Leave the pictures out, and transcribe the material below exactly from the line with "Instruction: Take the" to the line with "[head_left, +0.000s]", both lines included.

GIVEN DATA:
- - - -

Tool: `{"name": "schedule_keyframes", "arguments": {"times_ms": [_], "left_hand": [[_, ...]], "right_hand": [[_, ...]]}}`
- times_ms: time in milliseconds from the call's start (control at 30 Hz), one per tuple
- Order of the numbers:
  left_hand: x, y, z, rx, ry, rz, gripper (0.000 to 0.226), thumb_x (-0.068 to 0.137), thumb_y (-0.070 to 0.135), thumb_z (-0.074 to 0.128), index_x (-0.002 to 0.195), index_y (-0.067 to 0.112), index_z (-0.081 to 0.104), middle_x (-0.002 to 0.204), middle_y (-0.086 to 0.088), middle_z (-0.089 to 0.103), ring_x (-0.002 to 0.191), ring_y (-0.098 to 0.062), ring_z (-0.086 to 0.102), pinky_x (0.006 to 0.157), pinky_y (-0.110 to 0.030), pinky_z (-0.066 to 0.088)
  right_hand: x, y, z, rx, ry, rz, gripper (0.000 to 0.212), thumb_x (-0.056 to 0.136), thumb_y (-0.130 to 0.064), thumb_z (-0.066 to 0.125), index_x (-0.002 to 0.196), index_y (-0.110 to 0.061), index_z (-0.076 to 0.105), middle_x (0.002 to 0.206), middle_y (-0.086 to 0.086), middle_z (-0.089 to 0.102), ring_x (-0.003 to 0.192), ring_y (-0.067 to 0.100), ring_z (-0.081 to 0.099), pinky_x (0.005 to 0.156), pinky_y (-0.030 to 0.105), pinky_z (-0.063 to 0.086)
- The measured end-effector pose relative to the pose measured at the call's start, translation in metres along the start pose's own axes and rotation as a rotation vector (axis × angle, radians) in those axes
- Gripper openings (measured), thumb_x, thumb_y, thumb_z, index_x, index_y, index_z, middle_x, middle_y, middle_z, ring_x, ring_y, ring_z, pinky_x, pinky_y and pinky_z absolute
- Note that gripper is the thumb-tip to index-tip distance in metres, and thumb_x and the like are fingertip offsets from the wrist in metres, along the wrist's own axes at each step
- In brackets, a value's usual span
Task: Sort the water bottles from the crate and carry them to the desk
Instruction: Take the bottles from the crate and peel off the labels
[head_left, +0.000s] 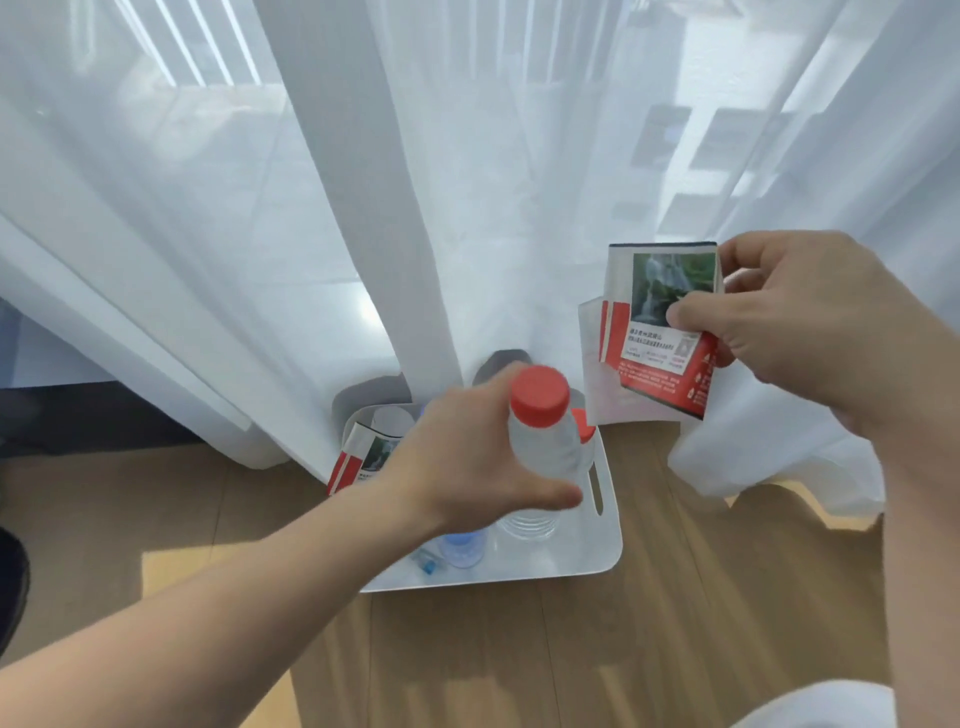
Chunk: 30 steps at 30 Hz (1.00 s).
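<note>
At the left of the white crate, which sits on the wood floor against the curtain, a loose label leans on the inner wall. The left hand reaches in from the lower left and grips a clear bottle round its upper body, fingers curled behind it and thumb across the front. The bottle's long axis runs close to upright. Its red cap points up toward the camera and its ribbed base points down into the crate, though whether the base rests on the crate floor cannot be told. No label shows on the body. Below the left wrist a blue-capped bottle lies in the crate, and a second red cap peeps out just behind the held bottle. Further right and higher, well apart from the crate, the right hand pinches a red-and-white label between thumb and fingers, so it has no free grip. The left hand is nearer the crate and already has the bottle. The next move likely turns on lifting it straight up along that axis, clear of the rim, before carrying it off. The desk is not in view, so its direction cannot be judged.
</note>
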<state>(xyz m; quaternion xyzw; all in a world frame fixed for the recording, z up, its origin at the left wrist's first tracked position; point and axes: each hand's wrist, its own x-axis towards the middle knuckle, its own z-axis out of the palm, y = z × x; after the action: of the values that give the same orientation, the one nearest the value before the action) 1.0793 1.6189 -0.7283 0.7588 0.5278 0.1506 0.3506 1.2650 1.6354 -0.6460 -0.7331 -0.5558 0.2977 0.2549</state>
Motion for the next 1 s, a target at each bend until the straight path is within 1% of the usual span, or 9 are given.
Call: {"name": "schedule_keyframes", "arguments": {"times_ms": [67, 233, 367, 467, 567, 667, 733, 833, 1000], "left_hand": [[0.001, -0.006, 0.017, 0.015, -0.059, 0.029, 0.044, 0.058, 0.044, 0.081, 0.086, 0.042, 0.047, 0.076, 0.025, 0.054, 0.072, -0.001, 0.057, 0.068, -0.006, 0.039], [0.001, -0.027, 0.047, 0.073, -0.122, -0.023, 0.054, 0.060, 0.042, 0.080, 0.107, 0.026, 0.060, 0.103, 0.008, 0.057, 0.093, -0.016, 0.058, 0.088, -0.029, 0.048], [0.003, -0.032, 0.060, 0.094, -0.182, -0.021, 0.057, 0.062, 0.032, 0.079, 0.115, 0.026, 0.060, 0.110, 0.005, 0.058, 0.098, -0.017, 0.058, 0.090, -0.029, 0.047], [0.008, -0.031, 0.070, 0.131, -0.232, -0.033, 0.051, 0.063, 0.023, 0.076, 0.113, 0.021, 0.062, 0.110, 0.003, 0.064, 0.099, -0.018, 0.060, 0.087, -0.031, 0.048], [0.008, -0.034, 0.078, 0.196, -0.306, -0.043, 0.043, 0.066, 0.016, 0.071, 0.108, 0.014, 0.062, 0.109, -0.002, 0.066, 0.101, -0.023, 0.061, 0.086, -0.036, 0.049], [0.006, -0.038, 0.080, 0.219, -0.345, -0.045, 0.048, 0.071, 0.013, 0.068, 0.118, 0.014, 0.058, 0.120, -0.003, 0.063, 0.110, -0.024, 0.058, 0.092, -0.035, 0.048], [0.006, -0.037, 0.076, 0.258, -0.369, -0.056, 0.056, 0.076, 0.014, 0.067, 0.129, 0.015, 0.050, 0.127, -0.003, 0.059, 0.115, -0.024, 0.055, 0.093, -0.032, 0.046], [0.004, -0.037, 0.067, 0.320, -0.393, -0.076, 0.052, 0.082, 0.015, 0.061, 0.131, 0.014, 0.046, 0.126, -0.007, 0.058, 0.112, -0.028, 0.056, 0.090, -0.036, 0.049], [-0.006, -0.039, 0.045, 0.441, -0.436, -0.053, 0.045, 0.086, 0.021, 0.056, 0.128, 0.014, 0.044, 0.127, -0.009, 0.058, 0.113, -0.030, 0.056, 0.092, -0.042, 0.049]], "right_hand": [[0.001, -0.001, 0.001, 0.032, 0.013, -0.012, 0.006, 0.079, -0.020, 0.065, 0.074, -0.019, 0.062, 0.073, 0.000, 0.067, 0.059, 0.009, 0.057, 0.051, 0.025, 0.038], [0.000, -0.002, -0.002, 0.076, 0.009, -0.029, 0.003, 0.078, -0.021, 0.064, 0.076, -0.019, 0.064, 0.073, 0.000, 0.068, 0.059, 0.008, 0.059, 0.051, 0.024, 0.041], [-0.002, 0.003, -0.007, 0.054, -0.024, -0.052, 0.010, 0.080, -0.018, 0.065, 0.072, -0.024, 0.063, 0.070, -0.001, 0.068, 0.055, 0.008, 0.060, 0.052, 0.023, 0.045], [0.000, 0.009, -0.008, 0.037, -0.065, -0.045, 0.012, 0.078, -0.016, 0.069, 0.071, -0.024, 0.066, 0.066, -0.003, 0.067, 0.046, 0.002, 0.059, 0.054, 0.024, 0.049], [0.005, 0.015, -0.004, 0.028, -0.095, -0.037, 0.021, 0.075, -0.013, 0.072, 0.061, -0.026, 0.064, 0.052, -0.010, 0.063, 0.040, -0.001, 0.053, 0.054, 0.023, 0.043], [0.011, 0.017, 0.007, 0.020, -0.131, -0.050, 0.031, 0.076, -0.012, 0.070, 0.053, -0.032, 0.062, 0.044, -0.020, 0.060, 0.044, -0.005, 0.055, 0.054, 0.019, 0.042], [0.016, 0.016, 0.019, -0.018, -0.153, -0.077, 0.032, 0.078, -0.013, 0.066, 0.056, -0.037, 0.064, 0.050, -0.014, 0.064, 0.056, 0.001, 0.061, 0.059, 0.022, 0.047], [0.030, 0.014, 0.043, -0.055, -0.176, -0.103, 0.029, 0.080, -0.013, 0.060, 0.064, -0.036, 0.068, 0.067, -0.009, 0.070, 0.073, 0.014, 0.066, 0.068, 0.028, 0.053], [0.051, 0.021, 0.091, -0.196, -0.242, -0.084, 0.029, 0.082, -0.012, 0.054, 0.098, -0.026, 0.074, 0.098, 0.002, 0.074, 0.090, 0.018, 0.064, 0.075, 0.025, 0.049]]}}
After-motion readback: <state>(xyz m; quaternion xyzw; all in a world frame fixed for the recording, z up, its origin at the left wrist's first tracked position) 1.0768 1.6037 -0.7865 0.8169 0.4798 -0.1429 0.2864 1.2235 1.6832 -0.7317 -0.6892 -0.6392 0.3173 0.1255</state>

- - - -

RESPONSE TO THIS TASK:
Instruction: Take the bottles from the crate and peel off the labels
[head_left, +0.000s] 

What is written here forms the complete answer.